In this regard, the experience of our State league stabilization programs has shown that one very effective way to provide immediate funds to liquidating credit unions is to guarantee central credit unions and other agencies which purchase the notes of and loan to these liquidating credit unions to he extent of 100 cents on the dollar. This procedure permits a more orderly and efficient liquidation with early satisfaction of member share accounts.

We would strongly recommend that S. 3822 be amended to authorize the Administrator to guarantee any organization or agency, including a central bank facility for credit unions which the organized credit union movement has already approved in principle and is now preparing for early implementation-which lends to or purchases the notes of a liquidating credit union.

The extent of any such guarantee should, of course, be limited to the same amount of insurance now provided in S. 3822 for member accounts. With such authority, the Administrator could encourage the flow of liquid capital into liquidating credit unions from sources outside the share insurance fund itself without any additional risk or demand on the insurance reserve and would provide an effective way to quickly pay off members' share accounts and avoid potential hardship for our credit union members.

My apologies in that regard, Mr. Chairman. However, I find it extremely difficult to condense many of these very important points. Thank you very much, Mr. Chairman, and Senator Bennett.

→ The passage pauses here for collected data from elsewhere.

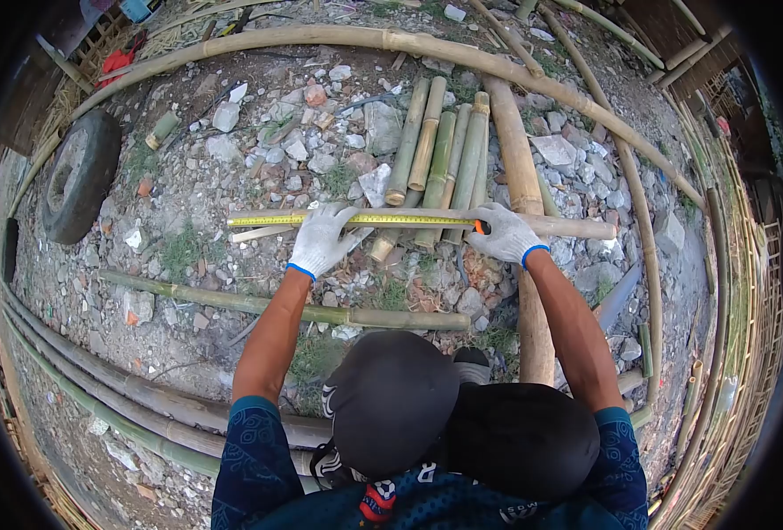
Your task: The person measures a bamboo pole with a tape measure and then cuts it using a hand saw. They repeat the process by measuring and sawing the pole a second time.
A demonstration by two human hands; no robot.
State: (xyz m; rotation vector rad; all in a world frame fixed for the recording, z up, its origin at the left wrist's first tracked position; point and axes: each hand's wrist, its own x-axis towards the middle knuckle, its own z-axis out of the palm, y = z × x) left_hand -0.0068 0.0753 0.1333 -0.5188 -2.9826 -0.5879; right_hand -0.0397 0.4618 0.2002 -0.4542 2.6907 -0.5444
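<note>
A slim bamboo pole (577, 228) lies crosswise in front of me. Along it stretches the yellow blade of a tape measure (391, 219), running from the pole's left end to my right hand. My left hand (323, 240), in a white glove with a blue cuff, closes over the pole and blade. Gloved the same way, my right hand (510, 235) is closed around the orange tape measure case (481, 227), resting against the pole. Cut bamboo pieces (444, 146) lie side by side just beyond the pole. Its right part crosses a thick bamboo pole (517, 159).
Stones and rubble (303, 159) cover the ground. A long curved bamboo pole (321, 35) arches across the far side. An old tire (80, 177) lies at left. Nearer me are a bamboo pole (391, 319) and several long poles (171, 402). Bamboo strips (745, 353) line the right.
</note>
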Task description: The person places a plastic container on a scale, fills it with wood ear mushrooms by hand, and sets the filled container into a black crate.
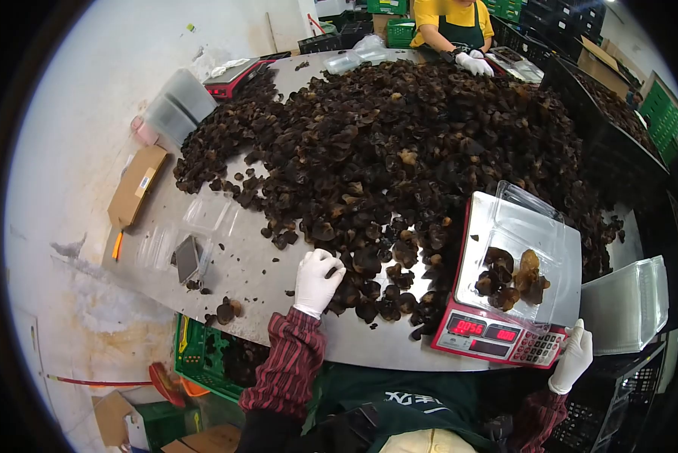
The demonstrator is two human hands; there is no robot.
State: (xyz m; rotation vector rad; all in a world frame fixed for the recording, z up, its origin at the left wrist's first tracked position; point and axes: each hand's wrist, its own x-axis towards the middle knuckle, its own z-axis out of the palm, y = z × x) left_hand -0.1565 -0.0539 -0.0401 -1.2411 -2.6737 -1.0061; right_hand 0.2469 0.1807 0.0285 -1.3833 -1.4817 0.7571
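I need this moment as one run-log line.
left hand: by dark pile | right hand: at scale | clear container: on scale, brown pieces inside

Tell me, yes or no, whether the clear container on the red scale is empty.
No, several brown pieces lie in the clear container on the red scale.

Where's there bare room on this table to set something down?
Mostly bare: the table between the clear trays and left hand, and the near-edge strip from hand to scale. Crowded: the middle, under the dark mushroom heap.
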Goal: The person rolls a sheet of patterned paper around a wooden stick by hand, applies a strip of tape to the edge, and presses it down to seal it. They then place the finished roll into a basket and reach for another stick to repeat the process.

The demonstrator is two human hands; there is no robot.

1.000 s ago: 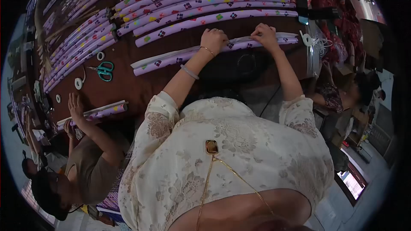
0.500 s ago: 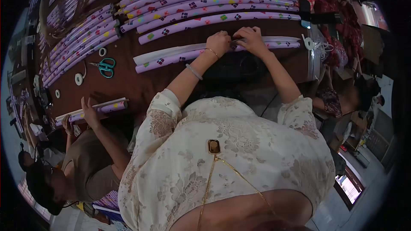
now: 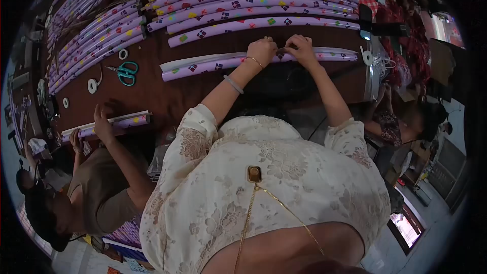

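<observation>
A lavender patterned roll of wrapping paper lies across the table in front of me, a loose white edge running along its far side. Over the middle of this roll, my left hand is closed, fingertips pinched toward the right. Close beside it, my right hand is also closed in a pinch, thumb and fingers pointing left. A small thin piece seems to sit between the fingertips, too small to name. Both hands are at the roll's upper side, just a short gap apart.
Several finished-looking patterned rolls lie beyond. Teal-handled scissors and a tape roll sit to the left, a white tape roll at the right. A co-worker's hand rests over another roll at lower left.
The view has shifted slightly. My two hands stay over the roll's middle with fingertips still pinched, the right hand turned a little. The co-worker's hands have moved slightly along their roll.
</observation>
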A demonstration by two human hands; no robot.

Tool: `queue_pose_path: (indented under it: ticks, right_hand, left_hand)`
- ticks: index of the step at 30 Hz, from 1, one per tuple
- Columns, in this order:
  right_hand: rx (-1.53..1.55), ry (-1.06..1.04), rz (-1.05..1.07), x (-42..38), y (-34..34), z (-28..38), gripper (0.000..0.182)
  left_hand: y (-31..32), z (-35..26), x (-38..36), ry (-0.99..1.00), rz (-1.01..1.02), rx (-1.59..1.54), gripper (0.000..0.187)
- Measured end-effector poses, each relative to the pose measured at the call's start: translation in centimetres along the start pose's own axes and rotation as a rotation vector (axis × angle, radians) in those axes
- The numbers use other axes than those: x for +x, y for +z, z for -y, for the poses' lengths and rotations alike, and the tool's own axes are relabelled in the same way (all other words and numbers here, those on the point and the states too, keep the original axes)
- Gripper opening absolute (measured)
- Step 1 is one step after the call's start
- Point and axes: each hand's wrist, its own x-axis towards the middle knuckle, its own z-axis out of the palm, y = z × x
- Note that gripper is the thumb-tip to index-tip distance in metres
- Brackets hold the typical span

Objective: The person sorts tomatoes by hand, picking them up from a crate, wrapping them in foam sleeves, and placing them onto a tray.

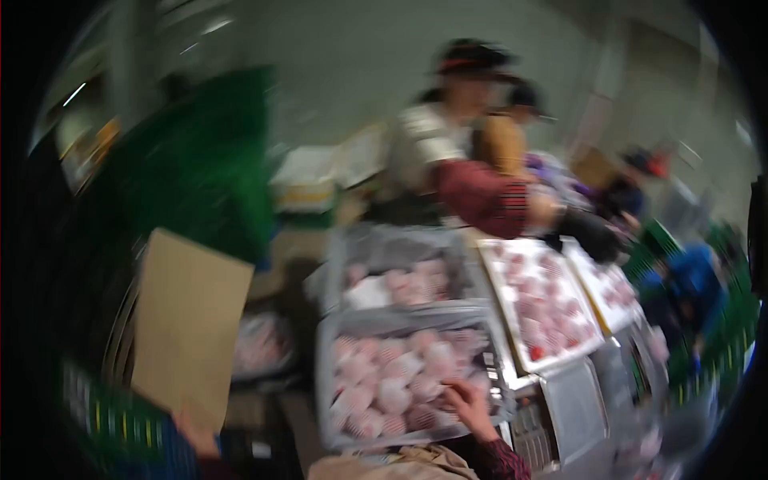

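At the lower left, my left hand [197, 438] grips the bottom edge of a flat brown cardboard sheet [190, 328], which stands up tilted. My right hand [472, 406] is over the right part of a grey lined crate [326, 376], its fingers apart and bent down close to the fruit. Round reddish fruits in white foam nets [394, 395] fill this crate. Their kind is hard to tell through the nets and the blur. No fruit shows held in my right hand.
Behind it stands a second lined crate [336, 256] of netted fruit. White boxes [528, 366] of fruit stand to the right. Co-workers [472, 144] are across the table, one with a dark red sleeve [480, 196]. Green sheeting [208, 160] rises at left; green crates [104, 408] sit lower left.
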Motion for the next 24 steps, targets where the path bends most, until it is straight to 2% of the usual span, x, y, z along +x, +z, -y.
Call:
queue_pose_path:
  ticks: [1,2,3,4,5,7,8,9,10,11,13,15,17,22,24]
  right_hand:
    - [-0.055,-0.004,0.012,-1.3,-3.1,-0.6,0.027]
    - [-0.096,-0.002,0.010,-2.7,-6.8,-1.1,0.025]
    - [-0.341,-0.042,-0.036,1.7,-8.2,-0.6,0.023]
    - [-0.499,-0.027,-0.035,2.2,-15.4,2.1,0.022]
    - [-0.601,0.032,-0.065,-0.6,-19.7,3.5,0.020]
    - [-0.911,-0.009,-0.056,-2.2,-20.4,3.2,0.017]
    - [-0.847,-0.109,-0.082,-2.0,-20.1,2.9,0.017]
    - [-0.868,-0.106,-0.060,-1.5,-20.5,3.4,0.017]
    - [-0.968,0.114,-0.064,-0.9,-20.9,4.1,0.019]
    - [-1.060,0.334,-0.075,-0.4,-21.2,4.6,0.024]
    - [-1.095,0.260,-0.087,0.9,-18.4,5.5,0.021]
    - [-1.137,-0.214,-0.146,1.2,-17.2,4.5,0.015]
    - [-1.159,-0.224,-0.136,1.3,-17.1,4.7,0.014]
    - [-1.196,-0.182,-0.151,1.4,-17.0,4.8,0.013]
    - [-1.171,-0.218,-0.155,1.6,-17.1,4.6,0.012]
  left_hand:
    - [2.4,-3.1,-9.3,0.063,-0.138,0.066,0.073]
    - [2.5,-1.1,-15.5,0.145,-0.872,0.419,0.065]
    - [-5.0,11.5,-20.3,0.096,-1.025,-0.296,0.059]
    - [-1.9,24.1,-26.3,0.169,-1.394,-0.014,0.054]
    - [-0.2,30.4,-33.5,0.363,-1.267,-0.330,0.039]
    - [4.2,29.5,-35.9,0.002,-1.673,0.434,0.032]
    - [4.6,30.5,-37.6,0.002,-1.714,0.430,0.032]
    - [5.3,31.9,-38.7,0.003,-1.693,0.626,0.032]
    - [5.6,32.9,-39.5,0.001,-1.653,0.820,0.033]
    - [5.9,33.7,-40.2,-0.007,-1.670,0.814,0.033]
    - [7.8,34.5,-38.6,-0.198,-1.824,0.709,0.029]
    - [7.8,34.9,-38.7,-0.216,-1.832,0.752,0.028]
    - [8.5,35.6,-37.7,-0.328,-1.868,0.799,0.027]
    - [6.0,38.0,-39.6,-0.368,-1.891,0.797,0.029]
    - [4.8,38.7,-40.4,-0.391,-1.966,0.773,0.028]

Senator PROXMIRE. Thank you, Mr. Robertson. I want to congratulate the distinguished ranking minority member of this committee Senator Bennett-for having taken the leadership in this matter. I think he has done a fine job and a very constructive job and deserves a lot of credit.

I say this because I am about to put into the record a letter from the American Bankers Association that opposes the bill. They maintain their record of always having opposed deposit insurance, and they do it in saying that the bill, if we are going to have a bill, is a bill they want, but they prefer to wait until the report of the Commission just appointed by the President.

That will be printed in the record. (The letter referred to follows:)

Hon. WILLIAM PROXMIRE,

THE AMERICAN BANKERS ASSOCIATION,
New York, N.Y., June 18, 1970.

Chairman, Financial Institutions Subcommittee,
Senate Banking and Currency Committee,
Washington, D.C.

DEAR SENATOR PROXMIRE: In connection with hearings before the Financial Institutions Subcommittee on S. 3822 providing for share insurance for credit unions, The American Bankers Association wishes to make the following comments.

A new share insurance program affecting institutions with nearly $15 billion in share accounts would undoubtedly have an important impact on the role of credit unions, the relationships with their members and the interrelationships with other financial institutions. Accordingly, it might be appropriate to delay this legislation until the President's Commission on Financial Structure and Regulation has completed its study.

We understand the subject of credit unions will be on the agenda of the Commission, and action by the Congress on legislation of this type would have the benefit of a full exploration of the expanding financial importance of the role of credit unions and of the problems relating to the protection of their shareholders.

Although the provision of share or deposit insurance would seem to be a simple and universally accepted principle, it does create a number of problems regarding credit unions. For example, credit unions are chartered under the concept of limited membership with a common bond or affiliation for limited purposes. Share insurance would go a long way toward encouraging wider powers in contravention of the limited-role concept.

A common practice by the FDIC in the case of banks, and the FSLIC in the case of savings and loan associations, is to merge failing institutions with sound ones to avoid immediate large pay-outs from the insurance fund. Such a practice with respect to credit unions, wherein a failing institution in one firm, organization, or community would be merged with another somewhere else would violate the common bond concept and would not be an appropriate tool in the case of such institutions.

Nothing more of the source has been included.